- Work required
Within the entries below, the lines from the one with "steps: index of" through the one with "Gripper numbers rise" are to be set down exactly, both ends kept.

Source data:
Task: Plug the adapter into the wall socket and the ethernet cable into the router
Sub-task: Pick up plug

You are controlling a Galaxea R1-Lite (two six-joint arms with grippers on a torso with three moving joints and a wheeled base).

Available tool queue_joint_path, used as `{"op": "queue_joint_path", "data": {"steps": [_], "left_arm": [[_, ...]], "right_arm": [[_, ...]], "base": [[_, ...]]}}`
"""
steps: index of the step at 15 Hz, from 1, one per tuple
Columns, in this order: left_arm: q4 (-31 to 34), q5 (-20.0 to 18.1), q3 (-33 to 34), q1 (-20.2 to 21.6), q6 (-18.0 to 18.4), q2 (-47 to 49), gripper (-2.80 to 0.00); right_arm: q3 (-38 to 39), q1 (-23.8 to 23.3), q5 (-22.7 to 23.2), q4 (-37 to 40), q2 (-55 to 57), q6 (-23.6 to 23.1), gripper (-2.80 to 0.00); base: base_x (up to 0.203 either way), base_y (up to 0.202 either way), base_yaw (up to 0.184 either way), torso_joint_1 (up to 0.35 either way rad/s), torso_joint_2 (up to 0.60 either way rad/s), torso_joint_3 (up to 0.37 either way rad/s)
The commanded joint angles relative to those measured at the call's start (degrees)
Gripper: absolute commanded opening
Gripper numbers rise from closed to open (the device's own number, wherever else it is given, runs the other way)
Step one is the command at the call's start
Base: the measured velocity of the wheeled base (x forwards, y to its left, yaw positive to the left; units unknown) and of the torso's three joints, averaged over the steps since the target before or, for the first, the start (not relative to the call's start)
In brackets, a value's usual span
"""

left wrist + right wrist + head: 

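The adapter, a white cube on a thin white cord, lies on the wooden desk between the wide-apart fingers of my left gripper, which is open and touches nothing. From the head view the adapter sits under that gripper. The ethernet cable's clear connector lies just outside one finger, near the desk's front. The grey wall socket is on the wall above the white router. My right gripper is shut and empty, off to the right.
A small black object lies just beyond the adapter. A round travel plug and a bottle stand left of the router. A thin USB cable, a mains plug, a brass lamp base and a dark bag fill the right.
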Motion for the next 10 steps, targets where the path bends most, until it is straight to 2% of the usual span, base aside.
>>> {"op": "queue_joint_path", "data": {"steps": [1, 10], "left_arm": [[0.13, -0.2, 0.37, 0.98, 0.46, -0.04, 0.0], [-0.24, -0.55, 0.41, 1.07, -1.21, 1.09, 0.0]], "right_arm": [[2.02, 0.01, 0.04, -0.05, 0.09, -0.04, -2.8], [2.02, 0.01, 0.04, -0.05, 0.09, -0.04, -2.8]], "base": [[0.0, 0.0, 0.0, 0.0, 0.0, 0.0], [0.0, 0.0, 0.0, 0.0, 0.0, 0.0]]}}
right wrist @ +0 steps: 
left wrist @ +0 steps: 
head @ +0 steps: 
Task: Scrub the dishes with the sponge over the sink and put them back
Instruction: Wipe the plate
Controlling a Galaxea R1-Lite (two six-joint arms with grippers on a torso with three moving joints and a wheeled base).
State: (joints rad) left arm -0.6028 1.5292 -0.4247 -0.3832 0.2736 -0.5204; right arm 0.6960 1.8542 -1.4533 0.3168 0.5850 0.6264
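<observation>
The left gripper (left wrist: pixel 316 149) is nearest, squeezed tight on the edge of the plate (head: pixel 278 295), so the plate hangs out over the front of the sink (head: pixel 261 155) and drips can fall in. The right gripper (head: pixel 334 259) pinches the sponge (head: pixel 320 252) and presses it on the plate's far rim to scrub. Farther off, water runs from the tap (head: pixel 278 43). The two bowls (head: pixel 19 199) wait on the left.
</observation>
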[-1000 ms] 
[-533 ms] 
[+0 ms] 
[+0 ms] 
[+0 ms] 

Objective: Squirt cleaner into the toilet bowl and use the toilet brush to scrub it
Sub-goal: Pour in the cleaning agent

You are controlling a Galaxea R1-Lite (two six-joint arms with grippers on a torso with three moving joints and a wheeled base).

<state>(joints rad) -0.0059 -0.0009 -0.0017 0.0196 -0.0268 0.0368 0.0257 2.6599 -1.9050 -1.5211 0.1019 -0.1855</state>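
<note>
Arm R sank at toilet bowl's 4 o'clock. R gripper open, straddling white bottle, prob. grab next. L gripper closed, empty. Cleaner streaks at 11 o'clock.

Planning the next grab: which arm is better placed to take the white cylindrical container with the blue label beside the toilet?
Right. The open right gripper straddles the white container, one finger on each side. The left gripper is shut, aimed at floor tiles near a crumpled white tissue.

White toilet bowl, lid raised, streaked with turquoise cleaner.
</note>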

- Task output
steps: index of the step at 15 Hz, from 1, one per tuple
Columns, in this order: left_arm: q4 (-31 to 34), q5 (-20.0 to 18.1), q3 (-33 to 34), q1 (-20.2 to 21.6), q6 (-18.0 to 18.4), q2 (-47 to 49), gripper (-2.80 to 0.00); right_arm: q3 (-38 to 39), q1 (-23.8 to 23.3), q5 (-22.7 to 23.2), q4 (-37 to 40), q2 (-55 to 57), q6 (-23.6 to 23.1), gripper (-2.80 to 0.00); base: base_x (up to 0.203 either way), base_y (up to 0.202 either way), base_yaw (up to 0.184 either way), torso_joint_1 (up to 0.35 either way rad/s), torso_joint_2 (up to 0.60 either way rad/s), torso_joint_3 (up to 0.37 either way rad/s)
The commanded joint angles relative to those measured at the call's start (degrees)
Gripper: absolute commanded opening
Gripper numbers rise from closed to open (the device's own number, wherever else it is given, runs the other way)

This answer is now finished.